▶ _What you have to do_
Write out all of the entries exactly, please.

Supplied data Start Marker

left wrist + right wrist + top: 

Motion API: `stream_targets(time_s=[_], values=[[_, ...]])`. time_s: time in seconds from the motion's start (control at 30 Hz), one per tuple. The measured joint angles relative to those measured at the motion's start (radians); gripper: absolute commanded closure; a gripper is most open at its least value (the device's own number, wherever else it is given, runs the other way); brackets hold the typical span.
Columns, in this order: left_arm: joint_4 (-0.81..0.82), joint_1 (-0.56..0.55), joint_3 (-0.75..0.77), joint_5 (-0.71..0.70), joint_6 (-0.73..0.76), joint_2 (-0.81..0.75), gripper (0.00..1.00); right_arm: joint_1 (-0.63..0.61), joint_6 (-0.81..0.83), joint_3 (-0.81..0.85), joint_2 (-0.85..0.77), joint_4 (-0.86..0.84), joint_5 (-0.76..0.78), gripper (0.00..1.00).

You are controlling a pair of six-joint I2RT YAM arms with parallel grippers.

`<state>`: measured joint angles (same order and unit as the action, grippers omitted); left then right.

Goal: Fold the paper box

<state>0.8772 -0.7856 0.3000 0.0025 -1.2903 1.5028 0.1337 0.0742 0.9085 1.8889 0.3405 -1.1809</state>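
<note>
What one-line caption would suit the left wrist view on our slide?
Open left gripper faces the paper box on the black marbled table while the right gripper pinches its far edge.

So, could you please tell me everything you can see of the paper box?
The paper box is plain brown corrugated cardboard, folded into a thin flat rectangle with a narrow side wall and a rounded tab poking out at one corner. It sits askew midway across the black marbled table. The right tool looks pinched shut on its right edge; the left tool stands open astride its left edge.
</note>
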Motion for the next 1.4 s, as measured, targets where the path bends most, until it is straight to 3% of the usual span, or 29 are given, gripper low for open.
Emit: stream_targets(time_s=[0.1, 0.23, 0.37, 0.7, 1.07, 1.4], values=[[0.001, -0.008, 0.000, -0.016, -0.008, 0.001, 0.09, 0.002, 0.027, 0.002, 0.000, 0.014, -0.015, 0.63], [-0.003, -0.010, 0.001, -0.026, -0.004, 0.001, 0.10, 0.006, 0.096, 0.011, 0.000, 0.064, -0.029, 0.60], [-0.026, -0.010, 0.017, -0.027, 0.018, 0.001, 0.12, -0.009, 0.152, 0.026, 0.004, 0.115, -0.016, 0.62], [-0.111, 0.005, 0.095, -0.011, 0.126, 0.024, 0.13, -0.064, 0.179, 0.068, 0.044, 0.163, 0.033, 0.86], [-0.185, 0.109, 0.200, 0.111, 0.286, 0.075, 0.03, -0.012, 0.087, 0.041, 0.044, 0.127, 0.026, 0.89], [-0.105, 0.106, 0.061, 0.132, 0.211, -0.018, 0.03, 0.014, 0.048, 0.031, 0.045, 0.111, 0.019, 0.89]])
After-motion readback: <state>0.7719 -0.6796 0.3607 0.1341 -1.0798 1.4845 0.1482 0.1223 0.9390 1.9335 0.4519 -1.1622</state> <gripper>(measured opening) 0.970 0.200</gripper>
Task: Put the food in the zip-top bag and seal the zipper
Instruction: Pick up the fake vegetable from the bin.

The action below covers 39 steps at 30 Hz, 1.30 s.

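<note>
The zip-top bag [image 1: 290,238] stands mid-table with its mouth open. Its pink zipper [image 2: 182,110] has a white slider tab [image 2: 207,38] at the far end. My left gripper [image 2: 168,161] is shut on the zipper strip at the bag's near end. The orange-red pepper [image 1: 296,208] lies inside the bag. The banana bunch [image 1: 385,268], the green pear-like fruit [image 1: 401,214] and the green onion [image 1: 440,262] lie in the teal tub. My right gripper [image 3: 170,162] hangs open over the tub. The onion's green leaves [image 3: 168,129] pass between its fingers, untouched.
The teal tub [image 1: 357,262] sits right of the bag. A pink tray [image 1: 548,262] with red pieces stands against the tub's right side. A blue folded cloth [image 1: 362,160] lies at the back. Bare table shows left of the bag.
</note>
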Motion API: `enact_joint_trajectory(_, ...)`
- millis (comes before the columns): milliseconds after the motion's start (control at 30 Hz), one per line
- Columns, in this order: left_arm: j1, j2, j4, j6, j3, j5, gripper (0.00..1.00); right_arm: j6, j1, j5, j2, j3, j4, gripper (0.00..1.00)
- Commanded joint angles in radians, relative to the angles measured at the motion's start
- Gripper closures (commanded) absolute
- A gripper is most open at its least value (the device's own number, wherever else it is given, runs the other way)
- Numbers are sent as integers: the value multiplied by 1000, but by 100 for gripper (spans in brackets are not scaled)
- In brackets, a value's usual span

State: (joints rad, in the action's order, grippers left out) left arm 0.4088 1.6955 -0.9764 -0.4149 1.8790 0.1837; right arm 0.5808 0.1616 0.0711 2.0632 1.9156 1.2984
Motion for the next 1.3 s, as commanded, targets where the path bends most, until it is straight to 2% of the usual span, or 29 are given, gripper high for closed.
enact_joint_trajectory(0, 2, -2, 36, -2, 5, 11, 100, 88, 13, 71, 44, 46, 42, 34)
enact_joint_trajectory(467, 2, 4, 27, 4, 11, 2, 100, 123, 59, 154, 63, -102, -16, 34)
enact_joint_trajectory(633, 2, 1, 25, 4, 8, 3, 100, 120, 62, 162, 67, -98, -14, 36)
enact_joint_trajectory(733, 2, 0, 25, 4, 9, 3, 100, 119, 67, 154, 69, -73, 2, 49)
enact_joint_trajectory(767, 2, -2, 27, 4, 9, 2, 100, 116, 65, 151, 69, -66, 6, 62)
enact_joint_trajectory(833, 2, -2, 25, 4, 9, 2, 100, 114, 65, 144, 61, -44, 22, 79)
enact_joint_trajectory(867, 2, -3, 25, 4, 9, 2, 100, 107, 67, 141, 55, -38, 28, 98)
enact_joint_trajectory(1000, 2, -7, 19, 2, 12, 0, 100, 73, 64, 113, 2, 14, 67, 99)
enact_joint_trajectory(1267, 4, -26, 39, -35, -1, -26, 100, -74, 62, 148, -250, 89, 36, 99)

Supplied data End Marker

▶ _Response_
left wrist + right wrist + top: 

Motion API: `stream_targets(time_s=[_], values=[[_, ...]])`. time_s: time in seconds from the motion's start (control at 30 Hz), one per tuple. The measured joint angles relative to those measured at the motion's start (radians); gripper: absolute commanded closure; a gripper is most open at its least value (the device's own number, wherever else it is given, runs the other way); brackets hold the typical span.
Columns, in this order: left_arm: joint_4 (-0.81..0.82), joint_1 (-0.56..0.55), joint_3 (-0.75..0.77), joint_5 (-0.71..0.70), joint_6 (-0.73..0.76), joint_2 (-0.81..0.75), gripper (0.00..1.00); right_arm: joint_1 (-0.63..0.61), joint_6 (-0.81..0.83), joint_3 (-0.81..0.85), joint_2 (-0.85..0.77), joint_4 (-0.86..0.84), joint_5 (-0.76..0.78), gripper (0.00..1.00).

You are controlling a pair of six-joint I2RT YAM arms with parallel grippers.

`<state>`: measured joint angles (same order and unit as the action, grippers omitted); left then right.

Goal: Fold the paper box

<state>0.8772 -0.7856 0.3000 0.0025 -1.2903 1.5028 0.1337 0.0742 0.9085 1.8889 0.3405 -1.1809</state>
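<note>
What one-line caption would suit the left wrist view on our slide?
Open left gripper faces the paper box on the black marbled table while the right gripper pinches its far edge.

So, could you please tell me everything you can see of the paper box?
The paper box is plain brown corrugated cardboard, folded into a thin flat rectangle with a narrow side wall and a rounded tab poking out at one corner. It sits askew midway across the black marbled table. The right tool looks pinched shut on its right edge; the left tool stands open astride its left edge.
</note>
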Motion for the next 1.4 s, as measured, targets where the path bends most, until it is straight to 3% of the usual span, or 29 are given, gripper low for open.
Emit: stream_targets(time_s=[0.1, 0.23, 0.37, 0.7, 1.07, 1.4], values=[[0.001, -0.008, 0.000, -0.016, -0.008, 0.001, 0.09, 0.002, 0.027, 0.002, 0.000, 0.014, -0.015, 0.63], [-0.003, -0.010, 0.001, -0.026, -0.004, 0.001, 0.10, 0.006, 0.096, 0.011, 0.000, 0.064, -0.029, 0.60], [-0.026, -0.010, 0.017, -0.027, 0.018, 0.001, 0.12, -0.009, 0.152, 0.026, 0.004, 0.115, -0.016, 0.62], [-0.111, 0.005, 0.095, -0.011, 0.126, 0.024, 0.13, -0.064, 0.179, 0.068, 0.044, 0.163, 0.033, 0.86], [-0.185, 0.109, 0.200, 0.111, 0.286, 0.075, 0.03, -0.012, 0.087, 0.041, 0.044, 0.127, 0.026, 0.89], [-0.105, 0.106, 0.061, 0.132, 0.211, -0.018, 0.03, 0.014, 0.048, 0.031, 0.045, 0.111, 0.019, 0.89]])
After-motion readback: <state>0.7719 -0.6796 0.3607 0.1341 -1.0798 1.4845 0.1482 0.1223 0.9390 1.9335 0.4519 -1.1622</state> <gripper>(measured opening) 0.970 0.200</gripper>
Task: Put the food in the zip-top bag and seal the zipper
Instruction: Pick up the fake vegetable from the bin.

The action below covers 39 steps at 30 Hz, 1.30 s.

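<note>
The zip-top bag [image 1: 290,238] stands mid-table with its mouth open. Its pink zipper [image 2: 182,110] has a white slider tab [image 2: 207,38] at the far end. My left gripper [image 2: 168,161] is shut on the zipper strip at the bag's near end. The orange-red pepper [image 1: 296,208] lies inside the bag. The banana bunch [image 1: 385,268], the green pear-like fruit [image 1: 401,214] and the green onion [image 1: 440,262] lie in the teal tub. My right gripper [image 3: 170,162] hangs open over the tub. The onion's green leaves [image 3: 168,129] pass between its fingers, untouched.
The teal tub [image 1: 357,262] sits right of the bag. A pink tray [image 1: 548,262] with red pieces stands against the tub's right side. A blue folded cloth [image 1: 362,160] lies at the back. Bare table shows left of the bag.
</note>
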Motion API: `enact_joint_trajectory(_, ...)`
- millis (comes before the columns): milliseconds after the motion's start (control at 30 Hz), one per line
- Columns, in this order: left_arm: j1, j2, j4, j6, j3, j5, gripper (0.00..1.00); right_arm: j6, j1, j5, j2, j3, j4, gripper (0.00..1.00)
- Commanded joint angles in radians, relative to the angles measured at the motion's start
- Gripper closures (commanded) absolute
- A gripper is most open at its least value (the device's own number, wherever else it is given, runs the other way)
- Numbers are sent as integers: the value multiplied by 1000, but by 100 for gripper (spans in brackets are not scaled)
- In brackets, a value's usual span

State: (joints rad, in the action's order, grippers left out) left arm 0.4088 1.6955 -0.9764 -0.4149 1.8790 0.1837; right arm 0.5808 0.1616 0.0711 2.0632 1.9156 1.2984
Motion for the next 1.3 s, as commanded, targets where the path bends most, until it is straight to 2% of the usual span, or 29 are given, gripper high for closed.
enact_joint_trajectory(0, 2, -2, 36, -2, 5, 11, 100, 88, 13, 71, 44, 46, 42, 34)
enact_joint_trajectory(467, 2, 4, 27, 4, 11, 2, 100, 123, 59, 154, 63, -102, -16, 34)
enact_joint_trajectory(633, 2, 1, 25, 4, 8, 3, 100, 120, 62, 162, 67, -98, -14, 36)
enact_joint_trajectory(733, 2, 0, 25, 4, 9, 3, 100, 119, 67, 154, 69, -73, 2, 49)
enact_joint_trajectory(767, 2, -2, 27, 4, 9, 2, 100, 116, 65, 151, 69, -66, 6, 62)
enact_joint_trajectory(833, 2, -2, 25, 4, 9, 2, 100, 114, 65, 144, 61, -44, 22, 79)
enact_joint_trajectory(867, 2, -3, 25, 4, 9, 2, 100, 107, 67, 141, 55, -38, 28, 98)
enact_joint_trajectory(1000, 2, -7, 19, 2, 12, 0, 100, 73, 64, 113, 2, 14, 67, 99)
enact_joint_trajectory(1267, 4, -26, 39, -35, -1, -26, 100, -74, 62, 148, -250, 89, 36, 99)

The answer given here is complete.